In the stated example, a helium balloon does not `float away from the pull of gravity'. It floats up because it is less dense than the air - it's a principle of buoyancy, the same reason an air-filled balloon floats up out of the water but falls down from the sky. The balloon in a car crash will only be thrown backwards relative to the car if there is significantly greater (enough to overcome the balloon's momentum) air pressure in the front than the back. You can perform the experiment yourself - get a helium balloon and go out to a parking lot. Go forward slowly, then slam on the brakes. Repeat the experiment at faster and faster speeds, and see at what point the balloon goes backward instead of forward. I haven't done the math on this, so I don't know what sort of velocities and accelerations you're going to need for this to occur, or if you can attain them in your car. My instinct says that you can't, but I could be wrong.

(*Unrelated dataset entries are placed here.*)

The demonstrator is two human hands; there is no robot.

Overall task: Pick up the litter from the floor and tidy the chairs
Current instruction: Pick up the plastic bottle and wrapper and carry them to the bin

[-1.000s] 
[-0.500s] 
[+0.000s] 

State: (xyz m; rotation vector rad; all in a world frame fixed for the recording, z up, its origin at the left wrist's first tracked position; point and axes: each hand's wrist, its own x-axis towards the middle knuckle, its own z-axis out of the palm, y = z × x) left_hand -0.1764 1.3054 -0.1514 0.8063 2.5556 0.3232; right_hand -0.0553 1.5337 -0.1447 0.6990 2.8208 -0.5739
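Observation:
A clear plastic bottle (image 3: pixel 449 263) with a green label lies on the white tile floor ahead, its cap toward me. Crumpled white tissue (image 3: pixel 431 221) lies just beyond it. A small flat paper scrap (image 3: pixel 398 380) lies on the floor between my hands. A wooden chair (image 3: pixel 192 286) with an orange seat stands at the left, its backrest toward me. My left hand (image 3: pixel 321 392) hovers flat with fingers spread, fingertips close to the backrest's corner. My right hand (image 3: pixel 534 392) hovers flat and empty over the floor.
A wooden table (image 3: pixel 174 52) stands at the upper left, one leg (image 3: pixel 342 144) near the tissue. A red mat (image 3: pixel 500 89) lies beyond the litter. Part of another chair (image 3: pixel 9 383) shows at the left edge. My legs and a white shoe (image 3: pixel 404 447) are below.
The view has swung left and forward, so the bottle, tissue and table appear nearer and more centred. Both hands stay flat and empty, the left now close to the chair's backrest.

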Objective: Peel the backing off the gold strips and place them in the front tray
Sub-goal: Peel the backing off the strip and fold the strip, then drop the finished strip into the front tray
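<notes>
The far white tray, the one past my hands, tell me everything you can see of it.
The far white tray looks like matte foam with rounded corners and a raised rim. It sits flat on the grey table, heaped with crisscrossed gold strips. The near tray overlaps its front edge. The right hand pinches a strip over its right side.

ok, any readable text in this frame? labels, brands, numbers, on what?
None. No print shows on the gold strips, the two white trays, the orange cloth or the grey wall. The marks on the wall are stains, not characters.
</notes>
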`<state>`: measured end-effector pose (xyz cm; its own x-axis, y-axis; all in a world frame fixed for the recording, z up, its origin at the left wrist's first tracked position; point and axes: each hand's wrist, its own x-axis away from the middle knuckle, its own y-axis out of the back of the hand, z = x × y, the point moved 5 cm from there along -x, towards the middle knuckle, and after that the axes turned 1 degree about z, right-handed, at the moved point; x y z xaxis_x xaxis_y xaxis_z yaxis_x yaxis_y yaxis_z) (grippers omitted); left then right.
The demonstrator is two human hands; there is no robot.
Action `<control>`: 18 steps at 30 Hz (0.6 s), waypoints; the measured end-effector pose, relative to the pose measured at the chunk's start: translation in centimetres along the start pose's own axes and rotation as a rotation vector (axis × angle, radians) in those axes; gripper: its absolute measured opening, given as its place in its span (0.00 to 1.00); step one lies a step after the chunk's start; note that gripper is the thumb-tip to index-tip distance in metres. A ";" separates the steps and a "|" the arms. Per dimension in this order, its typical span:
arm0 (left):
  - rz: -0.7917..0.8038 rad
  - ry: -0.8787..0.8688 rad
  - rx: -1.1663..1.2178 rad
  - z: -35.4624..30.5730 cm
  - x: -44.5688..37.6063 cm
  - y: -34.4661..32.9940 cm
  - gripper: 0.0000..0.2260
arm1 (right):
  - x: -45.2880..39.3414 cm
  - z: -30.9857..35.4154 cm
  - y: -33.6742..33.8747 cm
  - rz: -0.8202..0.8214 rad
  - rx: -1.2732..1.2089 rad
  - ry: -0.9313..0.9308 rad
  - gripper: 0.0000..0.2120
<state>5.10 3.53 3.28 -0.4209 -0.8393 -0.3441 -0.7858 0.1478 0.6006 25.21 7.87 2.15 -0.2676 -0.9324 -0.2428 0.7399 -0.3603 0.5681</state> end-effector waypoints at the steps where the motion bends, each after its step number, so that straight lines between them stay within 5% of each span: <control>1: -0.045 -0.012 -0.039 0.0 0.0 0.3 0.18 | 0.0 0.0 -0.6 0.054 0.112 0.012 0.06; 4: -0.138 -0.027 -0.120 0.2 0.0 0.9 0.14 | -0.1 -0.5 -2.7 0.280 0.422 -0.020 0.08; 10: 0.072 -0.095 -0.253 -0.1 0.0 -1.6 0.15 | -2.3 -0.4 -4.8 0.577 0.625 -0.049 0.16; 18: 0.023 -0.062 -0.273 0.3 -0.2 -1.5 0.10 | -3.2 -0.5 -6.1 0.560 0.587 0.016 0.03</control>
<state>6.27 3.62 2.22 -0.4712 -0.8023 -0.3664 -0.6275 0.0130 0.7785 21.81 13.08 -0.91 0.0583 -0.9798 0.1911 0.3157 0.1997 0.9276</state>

Oh, and relative to the ground, you're not being thrown forward in a car crash - the car is just stopping quickly and you're not.

A better example of the principle that acceleration and gravity are indistinguishable would be that of a spaceship accelerating in interstellar space, where external gravity sources are negligible, or an accelerating elevator.

In the case of the spaceship in interstellar space, if the ship accelerates at a near constant 9.81 m/s/s, you won't be able to tell the difference between standing in the ship and standing on earth. You will not be able to perform any experiment that will give a diffirent result on the spaceship than it would on earth.

In the case of the elevator, by accelerating it up or down one can alter the percieved force of gravity. Given a sufficiently long elevator shaft, one could, for example, accelerate it downward at a suitable rate to mimic the gravity of the moon. You would not be able to tell if the elevator was sitting on the moon or accelerating in its shaft (until it hits the bottom, or stops accelerating and moves at a constant velocity).